I'm sorry that you've dealt with so many ugly things in your particular Fellowship. The worst of the worst of AA and NA lies within the very things you mentioned. AA is a beautiful thing, but in the hands of insane people, it is an instrument of torture.

I'm terrified of a breach in my confidentiality and anonymity, and know that it's only a matter of time before my employer hears the rumors. Oh, well, all I know is that I can fight it tooth and nail, if need be. That's defamation, without proof!

I find all of the folks in NA to have serious problems that are sometimes overcome with a lot of praying, meditating, serenity, wisdom, courage and self-awareness. Still, everyone relapses into old patterns of thinking occasionally.

I deal with a lot of jealousy from other members (I kept my career, in spite of my addiction and some folks aren't too happy about that; I have a boyfriend who adores me (though I have no idea WHY!), and people are pretty annoyed about that, too.
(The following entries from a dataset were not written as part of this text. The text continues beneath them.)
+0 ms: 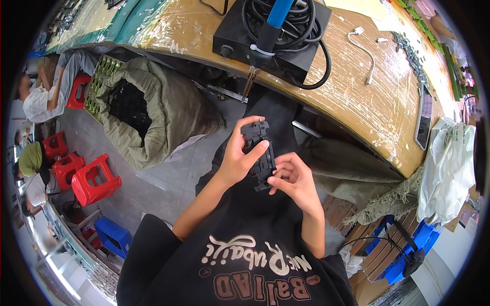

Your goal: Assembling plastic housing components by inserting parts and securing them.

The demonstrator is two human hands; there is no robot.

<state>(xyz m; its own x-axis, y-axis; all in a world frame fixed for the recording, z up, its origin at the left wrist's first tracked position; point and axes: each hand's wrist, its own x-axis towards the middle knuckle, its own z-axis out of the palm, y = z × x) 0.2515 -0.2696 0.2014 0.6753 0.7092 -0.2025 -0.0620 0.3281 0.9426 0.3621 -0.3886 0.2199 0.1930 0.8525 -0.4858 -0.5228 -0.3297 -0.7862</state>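
Note:
I hold a small black plastic part (259, 153) over my lap, below the table edge. My left hand (240, 155) wraps its upper end, thumb across the front. My right hand (295, 178) pinches its lower end with the fingertips. The part is long and flat with notches and openings. On the wooden table (357, 97) in front of me a blue-handled soldering iron (268, 35) lies on a black box (270, 38) with a coiled black cable, its tip hanging over the table edge above the part.
An open green sack (153, 117) full of black parts stands on the floor to my left. Red stools (94, 178) and a blue stool (113, 235) sit further left, near seated people. A white plastic bag (449, 168) hangs at the right. A white cable (365, 51) lies on the table.

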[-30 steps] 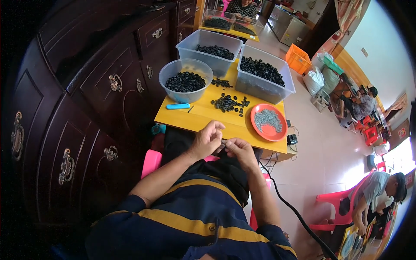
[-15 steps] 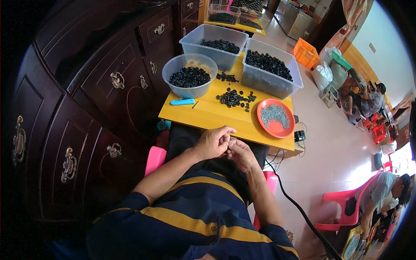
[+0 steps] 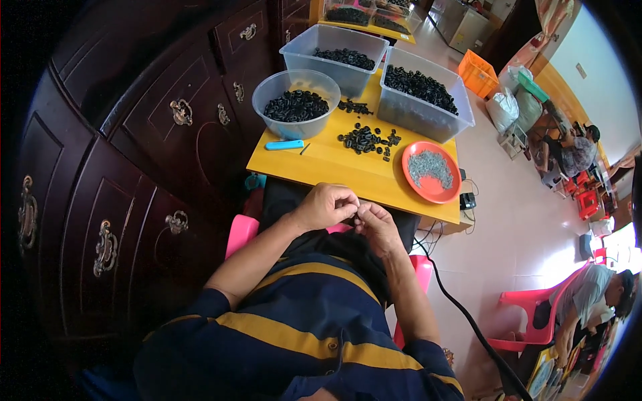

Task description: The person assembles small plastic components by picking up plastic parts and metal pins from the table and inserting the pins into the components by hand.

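My left hand [image 3: 328, 206] and my right hand [image 3: 376, 226] meet fingertip to fingertip over my lap, just off the table's near edge. Both are closed in a pinch; whatever sits between the fingers is too small to make out. Beyond them on the yellow table [image 3: 321, 170] lies a loose pile of small black ring-like parts [image 3: 364, 140]. To its right stands a red plate [image 3: 441, 194] heaped with small grey metal-looking pieces [image 3: 429, 168]. A light-blue handled tool [image 3: 284, 145] and a thin dark stick [image 3: 305, 149] lie at the left.
A round clear tub [image 3: 301, 77] and two rectangular clear bins, one at the left [image 3: 301, 50] and one at the right [image 3: 428, 130], hold black parts. Dark wooden drawers [image 3: 154, 134] line my left. A black cable [image 3: 461, 307] runs at my right. Other people sit farther right.
The fingers of my left hand have curled in closer to my right fingertips. My view has tilted slightly, so the table sits a little higher.
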The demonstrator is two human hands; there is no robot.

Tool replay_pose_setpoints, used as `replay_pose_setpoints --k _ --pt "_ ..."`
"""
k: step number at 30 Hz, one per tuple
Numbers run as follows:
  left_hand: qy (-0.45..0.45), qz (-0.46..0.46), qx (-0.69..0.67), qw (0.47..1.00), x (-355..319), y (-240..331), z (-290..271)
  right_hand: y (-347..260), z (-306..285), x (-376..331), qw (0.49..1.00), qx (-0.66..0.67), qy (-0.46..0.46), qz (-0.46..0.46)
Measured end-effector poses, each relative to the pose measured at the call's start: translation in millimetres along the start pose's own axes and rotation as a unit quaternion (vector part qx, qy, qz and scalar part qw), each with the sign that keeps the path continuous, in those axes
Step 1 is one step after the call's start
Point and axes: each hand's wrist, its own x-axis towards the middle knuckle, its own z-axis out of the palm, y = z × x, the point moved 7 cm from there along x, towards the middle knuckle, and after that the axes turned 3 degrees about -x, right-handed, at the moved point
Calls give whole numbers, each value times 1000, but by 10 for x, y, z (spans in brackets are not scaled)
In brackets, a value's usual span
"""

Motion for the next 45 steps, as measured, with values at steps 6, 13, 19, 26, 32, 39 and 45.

I also have good friends outside of the Fellowship who are successful and NOT addicts (the two are not mutually exclusive, of course)).

Besides petty jealousy, there's the Sponsor issue. I'm looking for a new one, and am dismayed that no one's approached me to ask about sponsoring me, despite the fact that I put out a signal. I'll speak up again at another meeting and put out ANOTHER signal. Surely, someone will come forward.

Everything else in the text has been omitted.